The calculation of a binary black hole inspiral and coalescence
is one of the great triumphs of numerical relativity. The
successful solution to this problem has
required contributions from many people working over many years. The
chief ingredients include a stable algorithm to solve Einstein's field
equations in 3+1 dimensions, valid initial data for two black holes
in quasiequilibrium circular orbit, a means of avoiding the black hole
spacetime singularity on the computational grid, a good gauge choice for
performing the evolution, and adaptivity to achieve high resolution both
in the strong-field region near the black holes and in the far zone where
the gravitational waves are measured.
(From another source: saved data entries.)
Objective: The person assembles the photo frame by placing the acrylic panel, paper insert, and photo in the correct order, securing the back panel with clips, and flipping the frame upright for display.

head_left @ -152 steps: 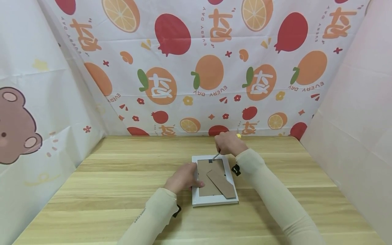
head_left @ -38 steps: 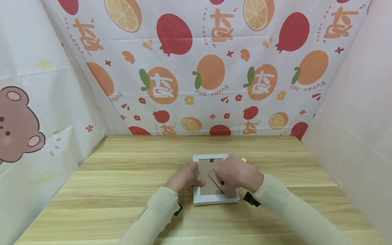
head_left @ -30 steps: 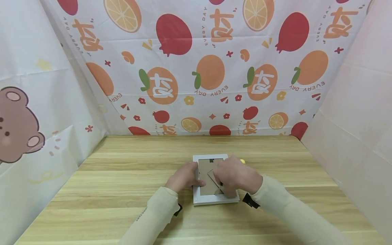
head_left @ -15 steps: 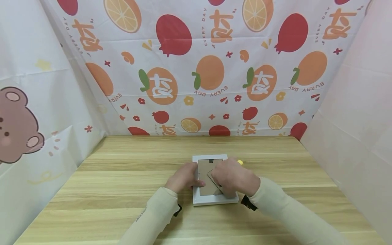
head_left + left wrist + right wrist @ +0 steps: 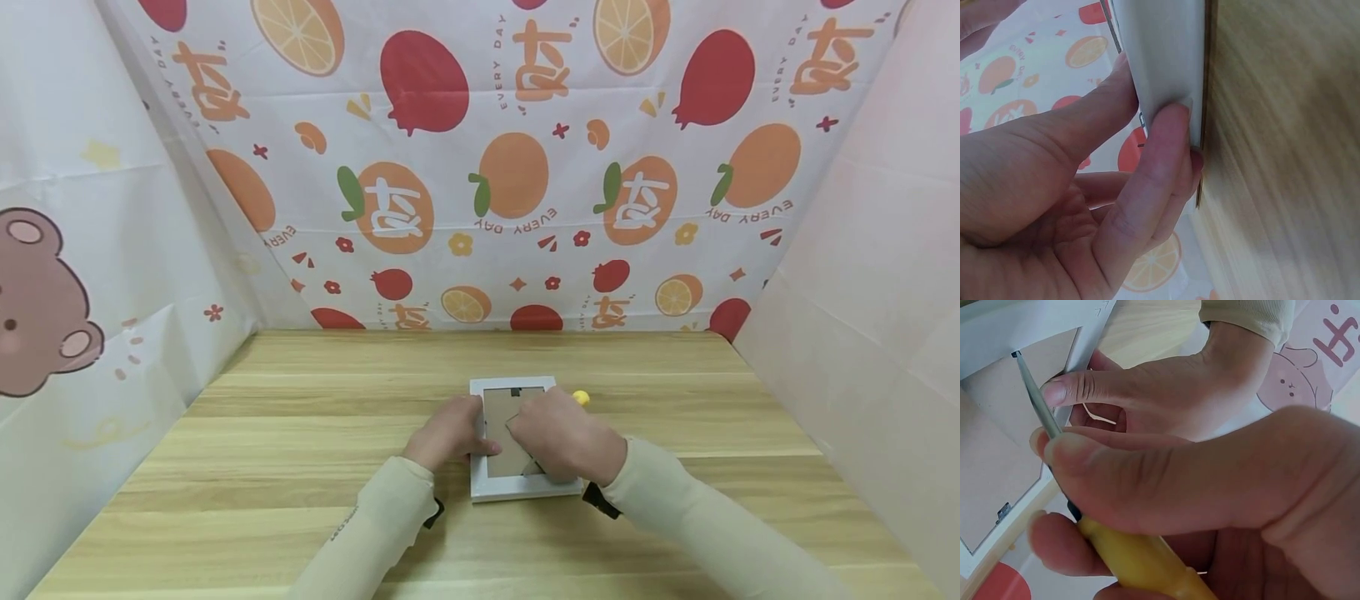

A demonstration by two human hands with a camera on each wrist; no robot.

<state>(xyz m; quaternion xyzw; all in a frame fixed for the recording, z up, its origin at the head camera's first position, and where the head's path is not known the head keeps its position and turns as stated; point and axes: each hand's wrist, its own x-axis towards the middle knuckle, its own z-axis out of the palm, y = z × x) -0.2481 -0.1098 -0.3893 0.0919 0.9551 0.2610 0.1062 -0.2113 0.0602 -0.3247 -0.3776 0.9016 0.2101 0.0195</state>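
Down from the 12 o'clock edge of the picture frame (image 5: 498,490) earlier, the right hand (image 5: 566,435) now covers its 4 o'clock side. On the wooden table (image 5: 300,417), the frame lies back-up, between 5 and 6 o'clock in the head view. Left hand (image 5: 446,433) grips its 9 o'clock edge between thumb and fingers; the right clasps a yellow-handled tool (image 5: 1141,556), whose tip seemingly touches a small black tab (image 5: 1014,354) at 6 o'clock.

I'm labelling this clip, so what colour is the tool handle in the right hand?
The tool handle is yellow, clearest in the right wrist view.
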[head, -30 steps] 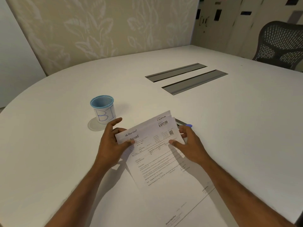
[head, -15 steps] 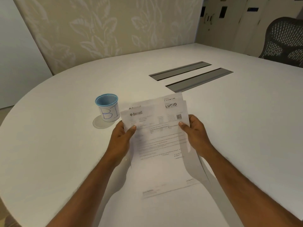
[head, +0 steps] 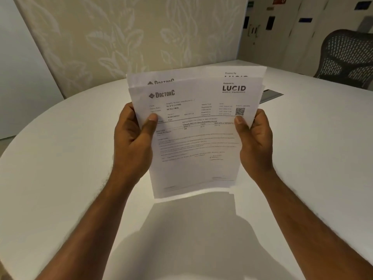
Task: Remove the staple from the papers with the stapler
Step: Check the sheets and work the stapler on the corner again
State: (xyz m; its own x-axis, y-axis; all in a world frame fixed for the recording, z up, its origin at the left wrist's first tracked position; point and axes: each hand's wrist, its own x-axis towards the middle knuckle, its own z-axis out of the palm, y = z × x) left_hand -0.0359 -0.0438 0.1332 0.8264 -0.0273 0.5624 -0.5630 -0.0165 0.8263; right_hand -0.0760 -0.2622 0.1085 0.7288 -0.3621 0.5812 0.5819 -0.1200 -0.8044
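Observation:
A stack of printed white papers [head: 196, 142] stands upright in front of me, lifted off the white table [head: 60, 188]. My left hand [head: 134, 142] grips its left edge, thumb on the front sheet. My right hand [head: 255, 138] grips its right edge the same way. A second sheet sticks out a little above the front one. No staple shows on the sheets. The stapler is hidden behind the papers.
A grey cable slot [head: 270, 96] in the table peeks out to the right of the papers. A black mesh chair [head: 347, 57] stands at the far right. A patterned wall panel [head: 131, 33] rises behind the table.
Both hands have raised the papers from lying on the table to upright in front of the camera. The papers now cover the blue-rimmed cup and the stapler.

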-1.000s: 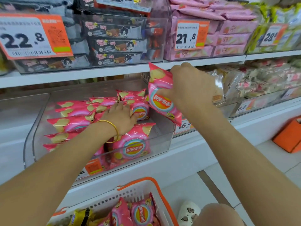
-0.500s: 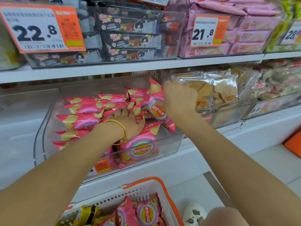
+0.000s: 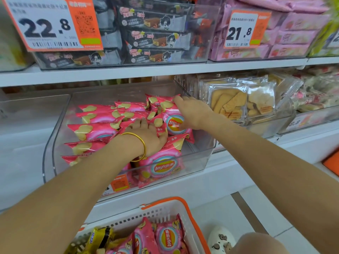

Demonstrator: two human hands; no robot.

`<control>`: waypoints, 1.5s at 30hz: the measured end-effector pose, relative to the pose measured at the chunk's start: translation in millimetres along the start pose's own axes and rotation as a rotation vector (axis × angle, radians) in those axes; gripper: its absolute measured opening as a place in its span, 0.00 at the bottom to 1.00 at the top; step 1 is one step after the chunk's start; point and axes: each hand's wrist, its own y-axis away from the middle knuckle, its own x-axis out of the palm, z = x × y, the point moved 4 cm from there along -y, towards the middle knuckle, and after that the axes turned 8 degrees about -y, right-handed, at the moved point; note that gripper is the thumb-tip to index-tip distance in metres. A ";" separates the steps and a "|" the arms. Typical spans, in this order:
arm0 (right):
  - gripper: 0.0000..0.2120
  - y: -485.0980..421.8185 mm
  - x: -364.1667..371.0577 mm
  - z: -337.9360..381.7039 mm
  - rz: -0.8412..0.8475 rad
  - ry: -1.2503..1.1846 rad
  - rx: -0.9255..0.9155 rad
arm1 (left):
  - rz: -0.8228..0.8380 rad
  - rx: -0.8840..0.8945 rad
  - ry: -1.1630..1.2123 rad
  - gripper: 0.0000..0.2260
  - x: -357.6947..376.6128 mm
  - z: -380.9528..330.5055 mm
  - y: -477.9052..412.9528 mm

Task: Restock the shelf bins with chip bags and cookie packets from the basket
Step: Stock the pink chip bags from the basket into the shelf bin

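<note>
A clear shelf bin (image 3: pixel 199 154) holds several pink chip bags (image 3: pixel 95 130) in rows. My right hand (image 3: pixel 192 112) lies with straight fingers against the right side of one upright pink chip bag (image 3: pixel 171 114) at the bin's back right. My left hand (image 3: pixel 146 133), with a gold bangle on the wrist, rests on the bags in the middle of the bin. Below, a white basket (image 3: pixel 183 203) with an orange rim holds more pink chip bags (image 3: pixel 167 237) and a yellow packet (image 3: pixel 100 237). Cookie packets (image 3: pixel 229 104) fill the bin to the right.
An unfilled clear bin (image 3: pixel 27 114) stands left of the chip bin. The upper shelf (image 3: pixel 128 71) carries bins of dark snack bars (image 3: pixel 156 39) and pink packs (image 3: pixel 293 37) behind price tags. An orange box (image 3: pixel 332 162) sits on the floor at right. My shoe (image 3: pixel 221 239) is beside the basket.
My right hand lowered the pink chip bag from above the bin down into its back right, and its fingers straightened along the bag. My left hand stayed on the bags.
</note>
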 end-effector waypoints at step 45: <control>0.43 -20.2 21.3 7.6 0.189 0.177 -0.251 | -0.060 0.062 -0.038 0.29 2.9 0.9 11.0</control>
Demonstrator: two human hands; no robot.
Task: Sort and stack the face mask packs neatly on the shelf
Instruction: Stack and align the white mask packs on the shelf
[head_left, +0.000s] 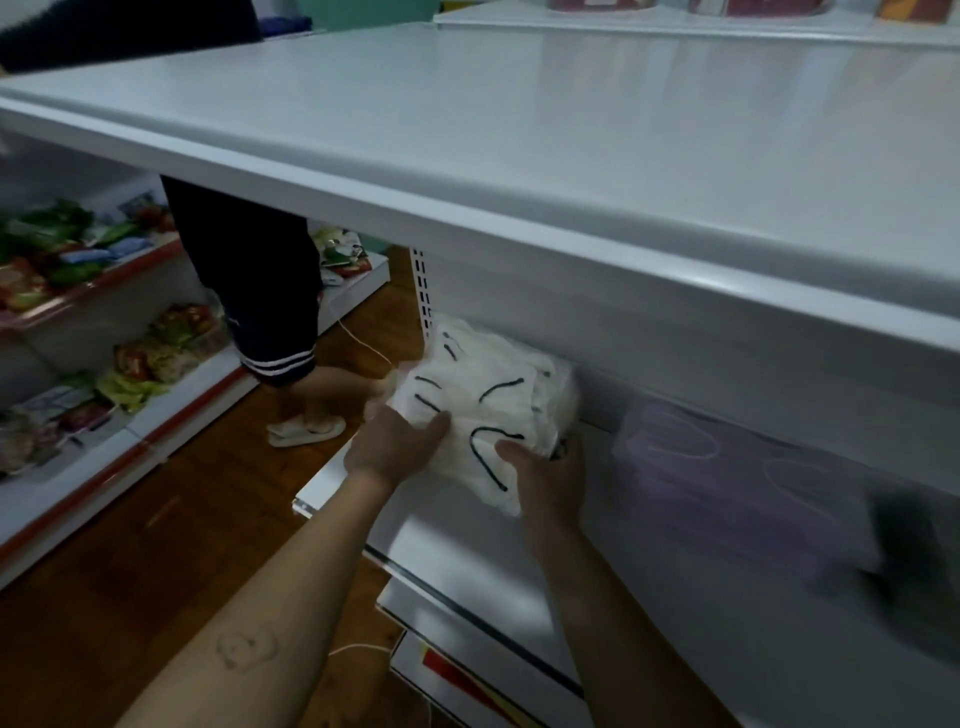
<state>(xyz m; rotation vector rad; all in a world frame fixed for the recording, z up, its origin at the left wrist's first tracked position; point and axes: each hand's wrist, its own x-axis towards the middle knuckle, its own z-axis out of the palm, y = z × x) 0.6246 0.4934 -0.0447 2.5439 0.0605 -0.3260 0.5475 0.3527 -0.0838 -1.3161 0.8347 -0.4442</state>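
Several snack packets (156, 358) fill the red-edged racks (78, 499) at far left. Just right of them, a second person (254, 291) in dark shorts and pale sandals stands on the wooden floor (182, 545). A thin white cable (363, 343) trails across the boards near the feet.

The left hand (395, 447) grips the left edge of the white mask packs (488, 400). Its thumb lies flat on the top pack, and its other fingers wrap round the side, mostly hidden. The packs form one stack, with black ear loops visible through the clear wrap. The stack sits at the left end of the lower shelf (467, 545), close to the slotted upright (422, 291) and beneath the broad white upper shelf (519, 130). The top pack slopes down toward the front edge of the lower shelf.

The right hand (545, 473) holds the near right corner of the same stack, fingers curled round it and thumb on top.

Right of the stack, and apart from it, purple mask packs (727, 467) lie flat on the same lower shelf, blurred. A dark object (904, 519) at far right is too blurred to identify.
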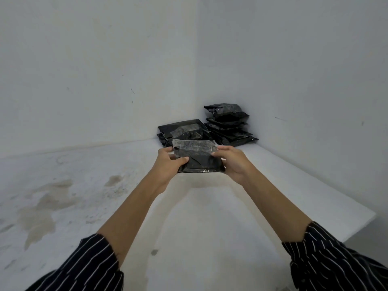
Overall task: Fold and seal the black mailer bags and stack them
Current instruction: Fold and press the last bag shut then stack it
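**A:** What's the shot?

**B:** A person in dark striped sleeves [88,263] holds one black mailer bag [198,159] out over the far end of a white desk [210,217], towards the corner where two pale walls [105,70] meet. The left hand [168,163] grips the bag's left edge, thumb curled over the top. The right hand [231,162] pinches its right edge between thumb and fingers. The bag is lifted just clear of the surface.

**A:** Is that one finished?

**B:** Its flap is turned down across the far end and shows as a grey, shiny band. I can't tell from here whether it is stuck fast.

**A:** And the others?

**B:** A tall stack [228,124] of plump bags sits in the far right corner, several high; I'd say those are done. Just left of it is a lower pile [182,129], flat bags with one folded bag on top, directly beyond the held one.

**A:** So how far along?

**B:** Well into it, by my reckoning. This bag has yet to be set down, and the flat ones likely need folding. Brownish stains [39,215] mark the near left.
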Action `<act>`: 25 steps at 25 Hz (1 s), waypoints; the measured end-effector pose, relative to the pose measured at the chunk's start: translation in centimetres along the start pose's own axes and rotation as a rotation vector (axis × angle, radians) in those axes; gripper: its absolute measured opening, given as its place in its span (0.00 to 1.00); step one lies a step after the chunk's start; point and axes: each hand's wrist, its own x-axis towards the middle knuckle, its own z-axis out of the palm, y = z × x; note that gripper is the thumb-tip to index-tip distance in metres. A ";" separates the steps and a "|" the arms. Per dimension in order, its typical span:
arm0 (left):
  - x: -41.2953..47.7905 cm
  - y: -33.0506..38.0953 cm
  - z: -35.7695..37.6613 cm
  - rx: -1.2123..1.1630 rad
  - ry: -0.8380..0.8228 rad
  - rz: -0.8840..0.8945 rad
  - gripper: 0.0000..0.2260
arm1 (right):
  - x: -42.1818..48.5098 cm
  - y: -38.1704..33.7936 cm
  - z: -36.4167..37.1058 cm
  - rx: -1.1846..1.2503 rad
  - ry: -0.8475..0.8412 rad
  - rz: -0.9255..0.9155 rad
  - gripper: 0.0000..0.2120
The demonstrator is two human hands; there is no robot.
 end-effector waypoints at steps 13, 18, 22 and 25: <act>18.2 3.3 1.6 0.152 0.059 0.086 0.32 | 20.2 -3.6 1.8 -0.256 0.137 -0.246 0.15; 22.6 0.8 1.4 0.315 0.136 0.107 0.25 | 25.0 -2.0 3.1 -0.384 0.146 -0.319 0.14; 23.6 -0.9 1.4 0.497 0.143 0.156 0.25 | 26.3 -0.6 3.5 -0.611 0.140 -0.380 0.16; 23.3 -0.9 1.7 0.601 0.157 0.187 0.30 | 26.6 -0.1 3.4 -0.692 0.118 -0.404 0.16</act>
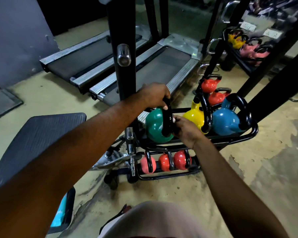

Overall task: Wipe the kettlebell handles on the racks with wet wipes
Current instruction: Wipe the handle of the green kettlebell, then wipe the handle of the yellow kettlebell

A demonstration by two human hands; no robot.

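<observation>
A green kettlebell (pixel 155 126) with a black handle (pixel 167 121) sits at the left end of the black rack's (pixel 248 137) top shelf. My left hand (pixel 155 95) grips the top of that handle. My right hand (pixel 184 129) is closed around the handle's lower right side; a small white bit shows at its fingertips, and I cannot tell whether it is a wipe. A yellow kettlebell (pixel 194 115) and a blue kettlebell (pixel 227 121) stand to the right on the same shelf. Two red kettlebells (pixel 212 90) sit behind them.
The lower shelf holds a pink kettlebell (pixel 147 164) and two red ones (pixel 181 160). A black upright post (pixel 126 48) stands just left of the rack. A padded bench (pixel 36 140) lies at left, treadmills (pixel 144 66) beyond, and a mirror (pixel 248 45) reflects a rack at upper right.
</observation>
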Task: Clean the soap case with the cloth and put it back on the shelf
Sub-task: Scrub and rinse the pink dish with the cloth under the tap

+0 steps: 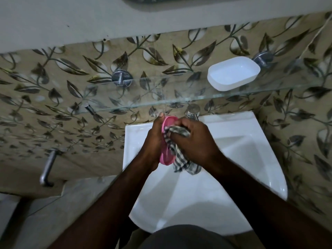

By now, solving
binary black hole coalescence on computers has become
almost routine.

By simulating the gravitational radiation waveforms
from black hole-black hole (BHBH) mergers, we hope to test strong-field
general relativity by comparing theoretical waveform templates
with measurements made by ground-based laser interferometers like LIGO
(Laser Inteferometer Gravitational Wave Observatory), VIRGO, GEO, and
TAMA, and space-based interferometers like LISA (Laser Interferometer
Space Antenna). These numerical calculations are
especially important because BHBH binaries are expected to be among the
most promising sources of gravitational waves.
Also, BHBH merger calculations serve as a warm-up for the calculations
of binary black hole-neutron star (BHNS) mergers. BHNS merger calculations
are more challenging because of the presence of hydrodynamic matter.

The representative calculation summarized here was performed with the
Ilinois relativistic hydrodynamics code with the hydrodynamics
turned "off" to solve the pure vacuum problem. The code
utilizes the BSSN scheme for evolving the Einstein equations and
employs AMR (adaptive mesh refinement). The initial data is
"puncture" data for a BHBH binary in a quasicircular orbit and the
evolution is performed with "moving puncture" gauge conditions.